WHAT NEEDS TO BE DONE = Go to the line with "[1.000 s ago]" in the entries below and write out every line from there through the line with "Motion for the", exactly and without pictures.

--- DATA UNDER STUDY ---

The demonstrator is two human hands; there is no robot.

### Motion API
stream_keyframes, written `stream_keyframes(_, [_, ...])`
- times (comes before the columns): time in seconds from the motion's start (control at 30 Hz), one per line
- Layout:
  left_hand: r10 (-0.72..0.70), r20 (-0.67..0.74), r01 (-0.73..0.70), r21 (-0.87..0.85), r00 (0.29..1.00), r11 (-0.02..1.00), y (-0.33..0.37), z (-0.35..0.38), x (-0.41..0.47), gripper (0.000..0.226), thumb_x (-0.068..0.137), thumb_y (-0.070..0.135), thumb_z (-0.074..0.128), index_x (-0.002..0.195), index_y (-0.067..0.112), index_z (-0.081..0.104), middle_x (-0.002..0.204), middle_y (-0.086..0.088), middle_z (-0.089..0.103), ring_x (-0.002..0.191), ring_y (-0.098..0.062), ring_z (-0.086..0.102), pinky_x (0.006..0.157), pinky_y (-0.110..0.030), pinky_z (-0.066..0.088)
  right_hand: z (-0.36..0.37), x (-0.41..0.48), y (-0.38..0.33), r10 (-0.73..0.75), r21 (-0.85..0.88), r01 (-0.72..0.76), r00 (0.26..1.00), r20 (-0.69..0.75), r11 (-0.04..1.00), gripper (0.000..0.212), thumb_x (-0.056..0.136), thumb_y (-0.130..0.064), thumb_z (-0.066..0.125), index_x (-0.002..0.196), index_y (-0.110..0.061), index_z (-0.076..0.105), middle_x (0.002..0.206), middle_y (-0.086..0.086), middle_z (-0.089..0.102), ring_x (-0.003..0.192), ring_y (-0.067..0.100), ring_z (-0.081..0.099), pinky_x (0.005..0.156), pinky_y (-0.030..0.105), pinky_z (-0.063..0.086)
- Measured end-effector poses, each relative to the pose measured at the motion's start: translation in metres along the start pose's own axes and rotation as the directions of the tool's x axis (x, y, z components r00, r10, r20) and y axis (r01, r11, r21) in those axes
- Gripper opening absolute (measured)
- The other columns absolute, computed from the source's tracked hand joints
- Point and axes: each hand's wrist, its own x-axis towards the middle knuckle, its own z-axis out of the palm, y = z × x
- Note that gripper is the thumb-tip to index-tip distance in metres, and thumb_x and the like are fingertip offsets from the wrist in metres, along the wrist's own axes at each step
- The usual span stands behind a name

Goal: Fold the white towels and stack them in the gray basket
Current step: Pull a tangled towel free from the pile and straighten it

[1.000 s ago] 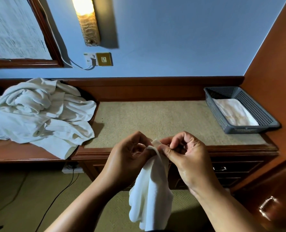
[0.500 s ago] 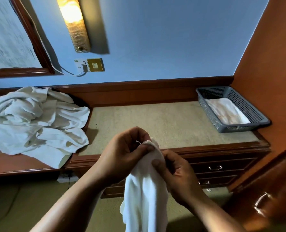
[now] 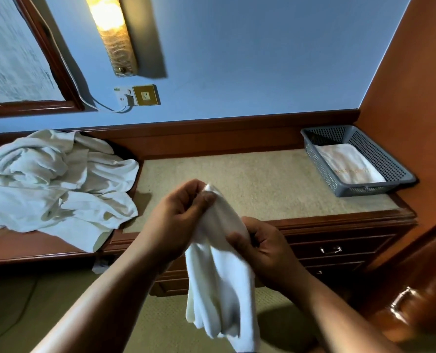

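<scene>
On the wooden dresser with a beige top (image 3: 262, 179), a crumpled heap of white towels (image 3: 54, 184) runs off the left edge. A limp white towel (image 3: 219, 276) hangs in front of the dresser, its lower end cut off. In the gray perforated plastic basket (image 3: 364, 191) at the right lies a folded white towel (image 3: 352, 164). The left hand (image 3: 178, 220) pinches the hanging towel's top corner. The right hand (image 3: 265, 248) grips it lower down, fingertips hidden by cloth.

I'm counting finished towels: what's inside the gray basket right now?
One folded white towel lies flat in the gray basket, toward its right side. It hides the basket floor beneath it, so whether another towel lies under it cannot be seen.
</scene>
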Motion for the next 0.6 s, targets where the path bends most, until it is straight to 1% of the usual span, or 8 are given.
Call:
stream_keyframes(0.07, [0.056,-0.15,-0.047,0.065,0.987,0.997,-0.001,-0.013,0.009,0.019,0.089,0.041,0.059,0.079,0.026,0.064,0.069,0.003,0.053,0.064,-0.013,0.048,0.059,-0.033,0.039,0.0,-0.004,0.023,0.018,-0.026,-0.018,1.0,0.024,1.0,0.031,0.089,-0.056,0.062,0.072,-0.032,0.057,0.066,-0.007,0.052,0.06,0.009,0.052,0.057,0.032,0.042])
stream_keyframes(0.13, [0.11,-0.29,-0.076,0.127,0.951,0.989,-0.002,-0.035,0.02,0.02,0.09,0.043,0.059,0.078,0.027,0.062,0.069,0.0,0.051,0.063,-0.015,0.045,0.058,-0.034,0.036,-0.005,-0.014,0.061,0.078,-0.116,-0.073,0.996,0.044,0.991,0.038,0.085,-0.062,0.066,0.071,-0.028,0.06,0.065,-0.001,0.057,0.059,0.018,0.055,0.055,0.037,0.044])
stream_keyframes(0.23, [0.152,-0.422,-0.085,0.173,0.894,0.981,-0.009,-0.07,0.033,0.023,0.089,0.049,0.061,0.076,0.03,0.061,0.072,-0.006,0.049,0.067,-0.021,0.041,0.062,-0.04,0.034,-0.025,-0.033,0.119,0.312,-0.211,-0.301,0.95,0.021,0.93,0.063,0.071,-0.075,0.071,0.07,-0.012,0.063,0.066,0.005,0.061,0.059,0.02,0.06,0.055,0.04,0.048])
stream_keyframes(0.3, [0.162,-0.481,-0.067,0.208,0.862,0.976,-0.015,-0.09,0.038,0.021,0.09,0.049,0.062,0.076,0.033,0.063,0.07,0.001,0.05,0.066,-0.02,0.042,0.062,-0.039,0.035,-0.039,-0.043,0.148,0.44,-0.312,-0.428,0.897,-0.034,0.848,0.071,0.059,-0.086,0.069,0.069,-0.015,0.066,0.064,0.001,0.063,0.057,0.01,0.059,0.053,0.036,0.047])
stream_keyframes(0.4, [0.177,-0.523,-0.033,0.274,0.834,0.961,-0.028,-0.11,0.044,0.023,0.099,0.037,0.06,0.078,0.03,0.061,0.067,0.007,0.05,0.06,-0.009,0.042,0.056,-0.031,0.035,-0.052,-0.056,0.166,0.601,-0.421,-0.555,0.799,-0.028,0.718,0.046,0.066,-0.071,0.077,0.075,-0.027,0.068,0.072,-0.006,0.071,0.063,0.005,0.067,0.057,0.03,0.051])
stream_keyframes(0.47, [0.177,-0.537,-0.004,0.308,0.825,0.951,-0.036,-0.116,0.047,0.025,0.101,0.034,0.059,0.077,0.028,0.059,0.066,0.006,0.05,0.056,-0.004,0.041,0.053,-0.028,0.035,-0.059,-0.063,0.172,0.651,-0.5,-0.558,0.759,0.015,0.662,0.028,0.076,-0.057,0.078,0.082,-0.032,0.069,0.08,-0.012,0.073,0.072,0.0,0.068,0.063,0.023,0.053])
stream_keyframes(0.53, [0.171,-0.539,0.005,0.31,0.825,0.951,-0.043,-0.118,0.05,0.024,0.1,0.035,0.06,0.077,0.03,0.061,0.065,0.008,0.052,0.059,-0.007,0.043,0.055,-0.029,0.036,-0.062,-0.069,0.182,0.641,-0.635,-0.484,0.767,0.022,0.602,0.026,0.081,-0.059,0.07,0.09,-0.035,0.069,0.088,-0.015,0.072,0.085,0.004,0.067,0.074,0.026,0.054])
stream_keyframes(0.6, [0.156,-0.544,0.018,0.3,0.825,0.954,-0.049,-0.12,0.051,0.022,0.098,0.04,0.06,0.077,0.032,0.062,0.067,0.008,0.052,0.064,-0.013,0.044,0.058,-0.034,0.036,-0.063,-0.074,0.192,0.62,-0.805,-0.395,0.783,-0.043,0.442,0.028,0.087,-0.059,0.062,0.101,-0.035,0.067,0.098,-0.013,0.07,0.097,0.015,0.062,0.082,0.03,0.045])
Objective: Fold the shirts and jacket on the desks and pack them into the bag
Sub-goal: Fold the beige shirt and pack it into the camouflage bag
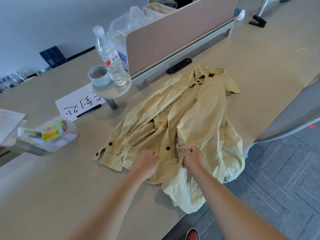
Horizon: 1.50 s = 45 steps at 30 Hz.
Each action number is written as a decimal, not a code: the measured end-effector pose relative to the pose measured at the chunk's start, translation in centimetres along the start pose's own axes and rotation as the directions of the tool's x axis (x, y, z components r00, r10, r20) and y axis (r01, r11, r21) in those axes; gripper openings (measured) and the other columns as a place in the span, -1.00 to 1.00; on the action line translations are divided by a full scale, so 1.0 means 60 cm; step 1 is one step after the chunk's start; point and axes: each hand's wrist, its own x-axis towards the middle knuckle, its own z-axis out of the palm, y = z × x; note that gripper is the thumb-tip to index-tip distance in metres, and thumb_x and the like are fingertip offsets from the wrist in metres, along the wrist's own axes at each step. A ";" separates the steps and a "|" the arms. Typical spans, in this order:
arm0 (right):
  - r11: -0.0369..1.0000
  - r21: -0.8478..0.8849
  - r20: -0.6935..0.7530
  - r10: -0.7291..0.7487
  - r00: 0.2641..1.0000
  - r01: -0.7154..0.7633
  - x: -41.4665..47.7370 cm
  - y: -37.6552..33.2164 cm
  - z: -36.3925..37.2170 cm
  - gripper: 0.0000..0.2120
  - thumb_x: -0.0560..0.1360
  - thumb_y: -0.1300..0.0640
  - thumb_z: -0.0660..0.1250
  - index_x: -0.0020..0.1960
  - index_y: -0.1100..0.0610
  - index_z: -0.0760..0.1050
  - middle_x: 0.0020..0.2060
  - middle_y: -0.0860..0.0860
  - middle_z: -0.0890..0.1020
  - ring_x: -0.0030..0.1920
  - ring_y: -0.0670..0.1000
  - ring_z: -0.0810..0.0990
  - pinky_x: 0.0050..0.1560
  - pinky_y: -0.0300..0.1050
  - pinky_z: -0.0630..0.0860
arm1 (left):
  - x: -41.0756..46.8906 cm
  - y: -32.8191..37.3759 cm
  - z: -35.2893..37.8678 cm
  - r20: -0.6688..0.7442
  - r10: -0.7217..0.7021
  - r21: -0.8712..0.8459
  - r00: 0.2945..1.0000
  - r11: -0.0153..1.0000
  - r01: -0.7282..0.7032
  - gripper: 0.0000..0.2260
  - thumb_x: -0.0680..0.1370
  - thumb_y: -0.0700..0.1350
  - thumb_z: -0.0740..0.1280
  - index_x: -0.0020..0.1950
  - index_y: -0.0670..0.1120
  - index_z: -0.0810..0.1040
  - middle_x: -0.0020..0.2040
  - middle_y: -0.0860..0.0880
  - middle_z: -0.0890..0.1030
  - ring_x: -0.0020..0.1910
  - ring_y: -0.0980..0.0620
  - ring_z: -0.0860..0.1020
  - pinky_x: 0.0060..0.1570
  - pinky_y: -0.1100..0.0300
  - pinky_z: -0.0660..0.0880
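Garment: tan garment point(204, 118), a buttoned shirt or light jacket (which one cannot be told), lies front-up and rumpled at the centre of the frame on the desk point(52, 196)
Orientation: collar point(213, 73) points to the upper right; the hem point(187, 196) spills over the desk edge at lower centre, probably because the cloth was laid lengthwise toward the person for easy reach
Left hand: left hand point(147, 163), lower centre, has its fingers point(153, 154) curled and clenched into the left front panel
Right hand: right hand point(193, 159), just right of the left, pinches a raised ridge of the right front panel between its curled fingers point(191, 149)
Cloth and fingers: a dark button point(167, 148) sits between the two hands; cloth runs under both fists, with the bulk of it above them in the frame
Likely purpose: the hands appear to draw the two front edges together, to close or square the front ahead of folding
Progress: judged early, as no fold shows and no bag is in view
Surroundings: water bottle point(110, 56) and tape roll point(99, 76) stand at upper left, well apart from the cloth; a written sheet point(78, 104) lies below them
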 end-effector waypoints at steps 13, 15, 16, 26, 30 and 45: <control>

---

RESPONSE =
[1.000 s ago] 
[0.500 s ago] 
[now] 

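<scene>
On the wooden dresser with a beige top (image 3: 262, 179), a crumpled heap of white towels (image 3: 54, 184) runs off the left edge. A limp white towel (image 3: 219, 276) hangs in front of the dresser, its lower end cut off. In the gray perforated plastic basket (image 3: 364, 191) at the right lies a folded white towel (image 3: 352, 164). The left hand (image 3: 178, 220) pinches the hanging towel's top corner. The right hand (image 3: 265, 248) grips it lower down, fingertips hidden by cloth.

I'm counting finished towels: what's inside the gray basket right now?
One folded white towel lies flat in the gray basket, toward its right side. It hides the basket floor beneath it, so whether another towel lies under it cannot be seen.
</scene>
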Motion for the next 0.6 s, targets where the path bends most, until it is straight to 1% of the usual span, or 8 are given.

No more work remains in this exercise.